The full listing should be reproduced exactly as it appears.

§ **DATASET EXTRACT**
:::::
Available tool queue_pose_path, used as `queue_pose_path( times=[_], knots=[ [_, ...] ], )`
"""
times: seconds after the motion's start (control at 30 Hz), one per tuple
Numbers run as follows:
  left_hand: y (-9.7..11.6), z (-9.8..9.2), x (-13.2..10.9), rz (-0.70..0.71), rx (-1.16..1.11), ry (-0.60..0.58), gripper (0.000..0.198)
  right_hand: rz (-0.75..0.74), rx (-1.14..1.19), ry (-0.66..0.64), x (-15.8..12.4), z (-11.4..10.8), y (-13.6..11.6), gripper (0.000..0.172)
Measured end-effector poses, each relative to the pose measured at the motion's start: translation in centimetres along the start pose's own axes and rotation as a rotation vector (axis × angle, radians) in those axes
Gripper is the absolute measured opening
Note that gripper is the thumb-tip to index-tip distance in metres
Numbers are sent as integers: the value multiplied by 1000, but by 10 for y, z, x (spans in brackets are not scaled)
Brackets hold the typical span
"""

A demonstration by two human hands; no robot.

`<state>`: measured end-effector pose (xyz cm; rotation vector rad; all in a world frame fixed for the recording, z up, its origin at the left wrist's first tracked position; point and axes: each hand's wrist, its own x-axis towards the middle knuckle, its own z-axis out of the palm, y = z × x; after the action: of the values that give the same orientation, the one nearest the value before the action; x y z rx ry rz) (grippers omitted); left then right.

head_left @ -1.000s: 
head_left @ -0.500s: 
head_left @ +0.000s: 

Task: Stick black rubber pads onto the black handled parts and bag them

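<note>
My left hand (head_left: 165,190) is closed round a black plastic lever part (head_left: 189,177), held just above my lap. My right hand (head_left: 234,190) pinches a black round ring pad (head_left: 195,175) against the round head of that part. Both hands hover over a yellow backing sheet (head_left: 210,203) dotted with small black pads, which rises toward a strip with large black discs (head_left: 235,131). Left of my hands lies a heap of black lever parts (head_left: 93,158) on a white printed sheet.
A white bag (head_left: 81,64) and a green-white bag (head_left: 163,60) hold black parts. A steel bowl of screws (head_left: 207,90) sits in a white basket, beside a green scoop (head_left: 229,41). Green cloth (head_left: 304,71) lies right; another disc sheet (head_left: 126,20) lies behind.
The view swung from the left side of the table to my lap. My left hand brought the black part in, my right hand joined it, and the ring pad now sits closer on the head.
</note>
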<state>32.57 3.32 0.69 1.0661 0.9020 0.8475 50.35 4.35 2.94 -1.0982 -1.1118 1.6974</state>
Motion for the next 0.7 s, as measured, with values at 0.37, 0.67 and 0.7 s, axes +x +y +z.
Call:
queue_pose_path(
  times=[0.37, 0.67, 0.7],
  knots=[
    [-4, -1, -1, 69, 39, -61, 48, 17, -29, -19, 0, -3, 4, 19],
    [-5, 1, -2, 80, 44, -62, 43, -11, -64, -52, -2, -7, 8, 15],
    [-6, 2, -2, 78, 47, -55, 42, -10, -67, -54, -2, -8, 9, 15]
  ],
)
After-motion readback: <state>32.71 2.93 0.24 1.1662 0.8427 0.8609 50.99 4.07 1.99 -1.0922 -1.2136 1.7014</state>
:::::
§ **THE ANSWER**
Available tool queue_pose_path, used as `queue_pose_path( times=[_], knots=[ [_, ...] ], )`
"""
times: seconds after the motion's start (control at 30 Hz), one per tuple
Numbers run as follows:
  left_hand: y (-9.7..11.6), z (-9.8..9.2), x (-13.2..10.9), rz (-0.70..0.71), rx (-1.16..1.11), ry (-0.60..0.58), gripper (0.000..0.198)
  right_hand: rz (-0.75..0.74), rx (-1.14..1.19), ry (-0.66..0.64), x (-15.8..12.4), z (-11.4..10.8), y (-13.6..11.6), gripper (0.000..0.172)
Measured end-effector poses, each relative to the pose measured at the motion's start: translation in centimetres along the start pose's own axes and rotation as a rotation vector (axis × angle, radians) in those axes
Gripper is the absolute measured opening
Note that gripper is the thumb-tip to index-tip distance in metres
Numbers are sent as integers: the value multiplied by 1000, but by 10 for y, z, x (spans in brackets are not scaled)
Brackets hold the typical span
"""

A demonstration by two human hands; no robot.

`<state>`: measured end-effector pose (xyz cm; rotation vector rad; all in a world frame fixed for the recording, z up, its origin at the left wrist's first tracked position; point and axes: each hand's wrist, its own x-axis towards the middle knuckle, its own z-axis out of the palm, y = z × x; after the action: of the values that give the same orientation, the one nearest the value before the action; x y z rx ry rz) (grippers omitted); left then right.

head_left @ -1.000s: 
head_left @ -0.500s: 
head_left @ +0.000s: 

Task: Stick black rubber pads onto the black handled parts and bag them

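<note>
My left hand (head_left: 165,190) is closed round a black plastic lever part (head_left: 189,177), held just above my lap. My right hand (head_left: 234,190) pinches a black round ring pad (head_left: 195,175) against the round head of that part. Both hands hover over a yellow backing sheet (head_left: 210,203) dotted with small black pads, which rises toward a strip with large black discs (head_left: 235,131). Left of my hands lies a heap of black lever parts (head_left: 93,158) on a white printed sheet.
A white bag (head_left: 81,64) and a green-white bag (head_left: 163,60) hold black parts. A steel bowl of screws (head_left: 207,90) sits in a white basket, beside a green scoop (head_left: 229,41). Green cloth (head_left: 304,71) lies right; another disc sheet (head_left: 126,20) lies behind.
The view swung from the left side of the table to my lap. My left hand brought the black part in, my right hand joined it, and the ring pad now sits closer on the head.
</note>
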<state>32.57 3.32 0.69 1.0661 0.9020 0.8475 50.35 4.35 2.94 -1.0982 -1.1118 1.6974</state>
Motion for the next 0.7 s, as measured, with values at 0.37, 0.67 and 0.7 s, axes +x +y +z.
Call:
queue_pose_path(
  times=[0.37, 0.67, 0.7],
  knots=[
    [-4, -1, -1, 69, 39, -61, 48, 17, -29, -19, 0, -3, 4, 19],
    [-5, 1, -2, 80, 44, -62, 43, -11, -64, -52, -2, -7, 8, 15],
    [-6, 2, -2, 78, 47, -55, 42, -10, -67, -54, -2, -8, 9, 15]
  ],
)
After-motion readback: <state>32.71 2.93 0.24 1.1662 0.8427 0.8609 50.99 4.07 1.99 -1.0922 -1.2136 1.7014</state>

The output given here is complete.